I paid no attention to the fact that you added an emitter resistor and
bypass capacitor. That, of course, changes everything. I still like
the elegance of the single diode to elevate the signal voltage by a
forward biased diode.

--
John Popelish

 

[Dimitrij Klingbeil]

"John Popelish" <jpopelish@rica.net> wrote in message
news:405F207F.2D5B9797@rica.net...

I paid no attention to the fact that you added an emitter resistor and
bypass capacitor. That, of course, changes everything. I still like
the elegance of the single diode to elevate the signal voltage by a
forward biased diode.

No idea how I did not think of that instead of writing that lengthy piece of
text. In the meantime however I have thrown together the circuit using the
2-diode schematic and tested it, just to know what else can go wrong. The
whole thingy had an overall gain of 10 (with load connected), so letting it
drive a speaker directly turned out to be nonsesnse. Maybe some tinkering
with the resistor values could add another 10 or so, but it likely won't do
what was intended. It worked however reliably with a stronger input signal
(about 10 mV). The output impedance was a little too high for an average
speaker, in any case, a 100R speaker worked better than a 8R one.

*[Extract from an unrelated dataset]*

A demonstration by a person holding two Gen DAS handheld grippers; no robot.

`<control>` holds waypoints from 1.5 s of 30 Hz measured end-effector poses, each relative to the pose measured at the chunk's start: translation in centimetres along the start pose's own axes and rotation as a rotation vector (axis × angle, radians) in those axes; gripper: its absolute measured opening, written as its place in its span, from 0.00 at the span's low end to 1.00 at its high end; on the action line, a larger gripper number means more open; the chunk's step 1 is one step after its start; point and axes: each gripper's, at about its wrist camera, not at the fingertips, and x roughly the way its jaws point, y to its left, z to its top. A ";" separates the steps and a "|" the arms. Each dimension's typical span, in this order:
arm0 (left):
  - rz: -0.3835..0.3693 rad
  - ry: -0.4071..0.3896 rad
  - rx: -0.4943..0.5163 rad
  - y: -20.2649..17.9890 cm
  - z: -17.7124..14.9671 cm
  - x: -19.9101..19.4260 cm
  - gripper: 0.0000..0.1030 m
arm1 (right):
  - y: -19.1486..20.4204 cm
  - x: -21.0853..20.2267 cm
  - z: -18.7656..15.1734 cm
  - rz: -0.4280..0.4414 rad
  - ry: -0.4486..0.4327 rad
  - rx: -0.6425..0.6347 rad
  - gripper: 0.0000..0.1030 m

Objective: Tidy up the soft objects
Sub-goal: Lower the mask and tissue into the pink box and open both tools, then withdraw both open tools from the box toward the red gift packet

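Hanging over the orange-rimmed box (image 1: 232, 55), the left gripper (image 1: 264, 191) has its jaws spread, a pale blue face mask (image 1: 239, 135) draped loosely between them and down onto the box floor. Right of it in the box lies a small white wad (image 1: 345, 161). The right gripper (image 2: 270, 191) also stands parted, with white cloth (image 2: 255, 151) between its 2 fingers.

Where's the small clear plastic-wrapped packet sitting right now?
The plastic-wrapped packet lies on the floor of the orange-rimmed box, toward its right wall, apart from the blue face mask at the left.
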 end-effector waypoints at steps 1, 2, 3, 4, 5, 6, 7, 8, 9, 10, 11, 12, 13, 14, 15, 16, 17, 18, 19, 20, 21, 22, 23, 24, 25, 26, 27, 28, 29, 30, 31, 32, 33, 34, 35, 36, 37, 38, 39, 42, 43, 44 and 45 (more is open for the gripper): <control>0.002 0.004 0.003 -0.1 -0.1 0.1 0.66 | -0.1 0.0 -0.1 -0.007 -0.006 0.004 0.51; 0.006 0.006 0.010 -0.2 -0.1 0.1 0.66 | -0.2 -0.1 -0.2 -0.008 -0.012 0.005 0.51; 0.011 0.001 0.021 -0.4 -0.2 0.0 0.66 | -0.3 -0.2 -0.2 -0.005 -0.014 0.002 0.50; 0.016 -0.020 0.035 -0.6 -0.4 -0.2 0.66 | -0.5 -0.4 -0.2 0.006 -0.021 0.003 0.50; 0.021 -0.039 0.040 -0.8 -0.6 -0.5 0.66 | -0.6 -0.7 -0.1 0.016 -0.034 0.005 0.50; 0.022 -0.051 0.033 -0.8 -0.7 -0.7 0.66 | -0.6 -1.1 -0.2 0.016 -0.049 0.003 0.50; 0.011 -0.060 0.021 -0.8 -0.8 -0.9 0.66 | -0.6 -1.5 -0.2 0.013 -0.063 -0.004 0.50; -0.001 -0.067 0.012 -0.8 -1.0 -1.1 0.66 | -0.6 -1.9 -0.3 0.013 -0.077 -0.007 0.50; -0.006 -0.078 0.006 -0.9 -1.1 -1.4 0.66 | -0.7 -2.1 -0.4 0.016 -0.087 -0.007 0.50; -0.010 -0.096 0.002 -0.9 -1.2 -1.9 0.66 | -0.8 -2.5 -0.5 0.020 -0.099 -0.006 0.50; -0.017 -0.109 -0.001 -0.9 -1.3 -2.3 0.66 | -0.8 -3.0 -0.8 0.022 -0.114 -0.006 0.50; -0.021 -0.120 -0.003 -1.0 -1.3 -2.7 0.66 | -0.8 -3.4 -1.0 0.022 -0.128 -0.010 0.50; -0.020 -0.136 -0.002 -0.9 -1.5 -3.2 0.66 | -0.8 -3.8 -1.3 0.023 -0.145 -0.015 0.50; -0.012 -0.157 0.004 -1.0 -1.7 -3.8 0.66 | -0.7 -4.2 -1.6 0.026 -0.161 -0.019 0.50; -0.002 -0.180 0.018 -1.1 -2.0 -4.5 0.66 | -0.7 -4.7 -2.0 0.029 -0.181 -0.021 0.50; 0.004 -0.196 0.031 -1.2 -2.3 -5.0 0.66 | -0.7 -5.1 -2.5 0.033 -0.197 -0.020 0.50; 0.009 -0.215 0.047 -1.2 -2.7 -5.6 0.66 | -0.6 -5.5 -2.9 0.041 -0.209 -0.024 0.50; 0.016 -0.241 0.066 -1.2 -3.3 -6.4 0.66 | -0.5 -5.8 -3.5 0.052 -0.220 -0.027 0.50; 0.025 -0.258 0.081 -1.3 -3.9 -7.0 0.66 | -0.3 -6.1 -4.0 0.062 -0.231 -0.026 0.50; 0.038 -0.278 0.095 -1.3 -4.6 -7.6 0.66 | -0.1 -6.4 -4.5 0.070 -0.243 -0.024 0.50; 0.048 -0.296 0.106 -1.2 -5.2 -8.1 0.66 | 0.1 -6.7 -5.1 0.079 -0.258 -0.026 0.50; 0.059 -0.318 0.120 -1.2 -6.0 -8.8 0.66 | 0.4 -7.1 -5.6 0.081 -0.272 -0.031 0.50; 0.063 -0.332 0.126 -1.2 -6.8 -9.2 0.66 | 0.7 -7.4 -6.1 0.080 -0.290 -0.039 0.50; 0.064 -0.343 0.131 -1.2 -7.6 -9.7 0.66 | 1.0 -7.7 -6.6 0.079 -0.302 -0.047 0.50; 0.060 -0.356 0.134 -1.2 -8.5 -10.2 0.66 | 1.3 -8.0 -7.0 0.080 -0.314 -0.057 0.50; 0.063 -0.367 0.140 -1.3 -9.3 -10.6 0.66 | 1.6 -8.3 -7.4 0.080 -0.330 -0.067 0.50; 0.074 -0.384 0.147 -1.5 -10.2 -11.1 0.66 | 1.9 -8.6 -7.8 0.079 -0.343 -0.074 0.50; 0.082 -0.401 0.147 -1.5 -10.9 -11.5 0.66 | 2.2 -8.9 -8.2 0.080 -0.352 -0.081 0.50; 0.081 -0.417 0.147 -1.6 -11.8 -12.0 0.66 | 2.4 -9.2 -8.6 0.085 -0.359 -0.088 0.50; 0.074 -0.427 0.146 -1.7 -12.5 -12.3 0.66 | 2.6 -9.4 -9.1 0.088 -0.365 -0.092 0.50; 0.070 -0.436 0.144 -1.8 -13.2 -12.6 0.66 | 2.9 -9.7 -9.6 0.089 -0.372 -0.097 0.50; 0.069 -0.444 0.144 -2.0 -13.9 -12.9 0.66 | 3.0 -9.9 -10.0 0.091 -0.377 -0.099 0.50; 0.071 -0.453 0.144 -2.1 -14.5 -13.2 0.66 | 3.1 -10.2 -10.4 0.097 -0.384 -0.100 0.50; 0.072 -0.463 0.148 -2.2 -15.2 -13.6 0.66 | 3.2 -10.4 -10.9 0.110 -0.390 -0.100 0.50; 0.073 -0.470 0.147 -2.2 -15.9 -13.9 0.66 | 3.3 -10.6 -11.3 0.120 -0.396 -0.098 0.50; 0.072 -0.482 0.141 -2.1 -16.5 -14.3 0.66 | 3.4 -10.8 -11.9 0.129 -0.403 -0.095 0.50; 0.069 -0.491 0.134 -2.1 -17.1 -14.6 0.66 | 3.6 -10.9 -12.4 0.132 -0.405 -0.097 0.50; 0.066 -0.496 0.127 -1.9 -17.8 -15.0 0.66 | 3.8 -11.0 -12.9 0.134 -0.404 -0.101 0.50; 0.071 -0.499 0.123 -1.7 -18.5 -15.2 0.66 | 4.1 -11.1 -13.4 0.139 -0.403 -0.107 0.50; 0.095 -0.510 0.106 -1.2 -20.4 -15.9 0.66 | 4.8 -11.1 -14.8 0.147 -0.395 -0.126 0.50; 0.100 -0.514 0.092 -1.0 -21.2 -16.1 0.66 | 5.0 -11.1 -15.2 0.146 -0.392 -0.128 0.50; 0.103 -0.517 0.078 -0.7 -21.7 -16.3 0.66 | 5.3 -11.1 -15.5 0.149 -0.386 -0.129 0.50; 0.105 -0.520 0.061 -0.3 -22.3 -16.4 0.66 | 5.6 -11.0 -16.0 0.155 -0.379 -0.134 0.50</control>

As for the elegance of using a diode for raising a level, I fully agree. I
sometimes use the trick to replace a low-v zener with diodes and/or LEDs.

A notice to the OP: For mic amps, the idea of using only one transistor is
best left alone after all. Even if you get the maximal possible gain out of
an average transistor, at least 2 stages for dynamic mics will likely be a
sine qua non. Don't however put together a 3-stage class A oscillator
instead.

Dimitrij

 

[electricked]

"Dimitrij Klingbeil" <dimitrijklingbeil@arcor.de> wrote in message
news:405f0725_2@news.arcor-ip.de...

"John Popelish" <jpopelish@rica.net> wrote in message
news:405E6687.E37BC3B6@rica.net...


------------------Vcc
| |
| \
| /R1
| |---------base
\ |
/R2 - diode
| ^
|----|
[ ]mic
|
|
---
-

As I said, if the mic is dynamic, it has no use for current from Vcc.
Without R2, you could turn the diode around and the current through R1
would split with part of it going through the diode and the mic and
the rest going through the base emitter junction. Since the base
emitter junction is also a diode, it will pass a current similarly to
that which passes through the diode. This could work, but R1 will
have to be a lower value, since only part of the current going through
it acts to bias the transistor on.

John, that's what one calls imagination! That circuit's functionality will
probably rely on yesterday's weather, , but nevertheless I rather like
the idea. At least I think, with some changes, it will be worth testing.
However one should make it a little easier for the OP to get working or at
least facilitate the troubleshooting. What about using one more diode and
a
capacitor, e.g. like this:

Ok, I have a few questions. Remember, my understand of electronics is much
limited compared to yours so let's get to it.

+VCC ----x----------.
| |
-R1 -R2
| | | |
| | | |
- -
| |
x---. |
| | |
---D1| | +||C2
\|/ | x---||---> to spkr
--- | | ||
| | |
---D2| /'
\|/ '----| T1-NPN
--- >.
| |
--- .--x--.
[mic] | |
--- -R3 |C1
| | | ---
| | | ---
| - |
| | |
GND -----x-------x-----x-----> to spkr

Hmm... Why did you add the second diode? What's the point of the diode? If
it were me, I would use just one diode, and reverse it so it allows mic
current to flow and blocks the current coming through R1 so it goes straight
to base. Even in this case, how will a current so small pass through the
diode when it's reverse-biased? I thought you needed at least .6/7 volts in
order for the diode to start conducting, and the mic certainly cannot
provide that much (25mV at best).

One more question, why do you have R3 and C1 connected in parallel at the
ground? What does that accomplish? Is there a relationship between R3 and C1
in the way this parallel circuit works? What is it?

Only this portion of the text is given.